Qwen3.6 Frontend and Cache Benchmark

How do Dynamo frontend-decoding and the embedding cache change a single-GPU multimodal sliding-window benchmark versus vanilla vLLM serve?

View as Markdown

Three configurations run on the same single-GPU node (H100 or GB200, selected at deploy time), so the only thing that varies is the Dynamo feature set. Each turn shares 4-of-5 images with the previous turn of the same user, so repeated images dominate — exactly the shape the embedding cache is designed for. The full Dynamo stack delivers roughly +30% RPS and large TTFT reductions versus vanilla vllm serve (H100: +29.8% RPS / −66.4% TTFT avg; GB200: +31.5% / −43.3%).

Benchmark setup

Model Qwen/Qwen3.6-35B-A3B-FP8GPUs 1x H100 or GB200 (selected at deploy time)Runtime vLLMWorkload Sliding-window multimodal dataset: 30 users x 8 turns (240 requests), 5-image window, 8,000 text tokens, max_tokens 1024, concurrency 30Metrics RPS, TTFT (avg/p50/p90/p99), and ITLHeld constant Model, one-GPU hardware target, generated sliding-window dataset, 240 requests at concurrency 30, and one shared perf.yaml benchmark template

Results

Full result tables are reproduced below from the source study; the headline numbers:

H100

ConfigRPSITL (ms)TTFT avg (ms)TTFT p50TTFT p90TTFT p99
vllm-serve0.71921.2818,17318,83026,99248,589
dynamo-fd0.81128.427,1933,56710,99134,901
dynamo-fd-ec0.93324.566,1012,36922,86934,583

Δ vs vllm-serve: dynamo-fd +12.8% RPS / −60.4% TTFT avg; dynamo-fd-ec +29.8% RPS / −66.4% TTFT avg (−87.4% TTFT p50).

GB200

ConfigRPSITL (ms)TTFT avg (ms)TTFT p50TTFT p90TTFT p99
vllm-serve0.94015.3714,95415,39121,66024,221
dynamo-fd1.11716.829,4789,06115,39917,326
dynamo-fd-ec1.23615.228,4788,32413,99216,075

Δ vs vllm-serve: dynamo-fd +18.8% RPS / −36.6% TTFT avg; dynamo-fd-ec +31.5% RPS / −43.3% TTFT avg (−45.9% TTFT p50).
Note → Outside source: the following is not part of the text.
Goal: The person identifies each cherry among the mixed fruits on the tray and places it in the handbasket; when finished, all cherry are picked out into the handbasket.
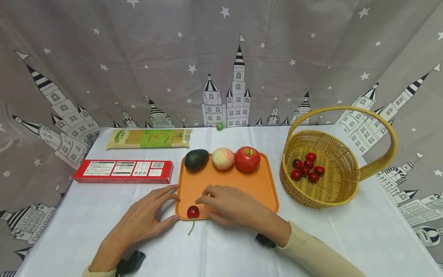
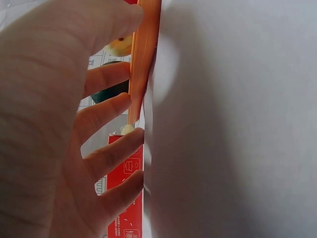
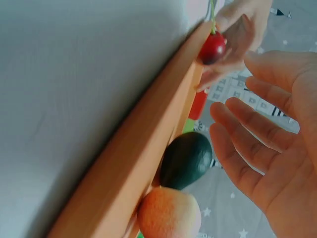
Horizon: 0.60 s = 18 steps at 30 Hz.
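Note:
An orange tray (image 1: 221, 181) lies on the white cloth. My left hand (image 1: 145, 215) touches its left edge with spread fingers, also seen from the left wrist (image 2: 106, 134). Above the tray's near part hovers my right hand (image 1: 235, 206), fingers loosely bent and holding nothing; the right wrist view shows its palm (image 3: 282, 148) apart from the fruit. A red cherry (image 1: 193, 211) sits at the tray's front edge, its green stem hanging over the rim. Along the tray's far side are a dark green avocado (image 1: 196, 159), a pale peach (image 1: 222, 159) and a red apple (image 1: 247, 159).
To the right stands a wicker basket (image 1: 332, 192) with a tall handle, several cherries (image 1: 305, 171) inside. A red box (image 1: 124, 171) and a pack of noodles (image 1: 149, 139) lie left of the tray. A small green item (image 1: 219, 126) sits at the back edge, before a patterned curtain.

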Motion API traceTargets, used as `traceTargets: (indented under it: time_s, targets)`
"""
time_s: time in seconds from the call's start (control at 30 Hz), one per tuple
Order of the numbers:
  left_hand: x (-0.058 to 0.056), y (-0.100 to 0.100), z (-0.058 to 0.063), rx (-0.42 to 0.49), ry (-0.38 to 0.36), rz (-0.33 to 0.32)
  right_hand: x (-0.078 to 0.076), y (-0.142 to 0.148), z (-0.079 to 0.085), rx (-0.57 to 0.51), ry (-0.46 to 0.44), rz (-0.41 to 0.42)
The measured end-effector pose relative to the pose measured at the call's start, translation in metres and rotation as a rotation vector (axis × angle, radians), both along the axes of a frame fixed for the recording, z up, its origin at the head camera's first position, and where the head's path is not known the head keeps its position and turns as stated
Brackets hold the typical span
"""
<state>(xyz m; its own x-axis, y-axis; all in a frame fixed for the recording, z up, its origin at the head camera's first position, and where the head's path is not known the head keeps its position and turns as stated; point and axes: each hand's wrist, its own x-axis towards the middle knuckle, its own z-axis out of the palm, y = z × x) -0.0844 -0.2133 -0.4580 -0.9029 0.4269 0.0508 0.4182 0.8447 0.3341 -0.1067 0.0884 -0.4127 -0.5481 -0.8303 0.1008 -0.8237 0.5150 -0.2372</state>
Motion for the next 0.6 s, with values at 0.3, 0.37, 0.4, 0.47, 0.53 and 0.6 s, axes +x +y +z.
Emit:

Frontend-decoding alone captures most of the TTFT win; the embedding cache layers on additional throughput and tighter median TTFT. ITL stays roughly flat because the cache shortens the prefill path (skipping the vision encoder for repeated images), not decode.

Compared Configurations

RoleConfigurationDeployBenchmark
WinnerDynamo FD + embedding cacheFrontend-decoding ON, 8 GiB embedding cache — promoted recipe targetdynamo-fd-ec.yamlperf.yaml
ComparisonDynamo frontend-decodingFrontend-decoding ON, embedding cache OFF — isolates the frontend effectdynamo-fd.yamlperf.yaml
BaselineVanilla vLLM servePlain vLLM Deployment + Service, no Dynamovllm-serve.yamlperf.yaml

Reproduce

A dataset-generation job writes the sliding-window dataset (30u_8t_5w_8000word_base64.jsonl: 30 users x 8 turns, window 5, 2400x1080 base64 images, 8,000 text tokens, one session_id=user_<N> row per turn) to the shared PVC. The shared perf.yaml wraps this AIPerf command for every configuration:

$aiperf profile --model Qwen/Qwen3.6-35B-A3B-FP8 \
> --input-file /perf-cache/datasets/30u_8t_5w_8000word_base64.jsonl \
> --custom-dataset-type single_turn \
> --url http://<frontend>:8000 --streaming \
> --request-count 240 --concurrency 30 --warmup-request-count 2 \
> --extra-inputs max_tokens:1024 --extra-inputs min_tokens:1024 \
> --extra-inputs ignore_eos:true

The recipe is driven end-to-end by scripts that template the YAML via envsubst (the per-configuration pod name and frontend service are injected at apply time):

$cd recipes/qwen3.6-35b
$export NAMESPACE=your-namespace
$export HW=gb200 # or h100; fill in your hostname in hw/${HW}.env first
$
$# Run all three configs sequentially (prep + deploy + bench + retrieve + clean per config)
$./run-all-benchmarks.sh -n ${NAMESPACE} --hw ${HW}
$
$# Or one config at a time
$./run-benchmark.sh -n ${NAMESPACE} --hw ${HW} --config vllm-serve
$./run-benchmark.sh -n ${NAMESPACE} --hw ${HW} --config dynamo-fd
$./run-benchmark.sh -n ${NAMESPACE} --hw ${HW} --config dynamo-fd-ec

Each config’s profile_export_aiperf.json is retrieved locally and holds the headline metrics.

Notes

  • AIPerf is installed from source pinned to a main SHA that includes PR 824, which makes single_turn mode honor session_id ordering — that causal ordering is what lets prefix-cache hits across a user’s turns actually land.
  • The recipe expects a shared-model-cache RWX PVC in the namespace; Qwen/Qwen3.6-35B-A3B-FP8 is public, so no HuggingFace token is required.
  • The vLLM command uses --mm-processor-cache-gb 30 and --max-model-len 32768 to handle the 5-image multimodal context.
  • Source: recipes/qwen3.6-35b

Winning Configuration

The dynamo-fd-ec configuration is the winning configuration; its deploy assets are above, and a recommended Recipe may be promoted from this benchmark in a future release. The vllm-serve baseline and dynamo-fd step exist as benchmark controls.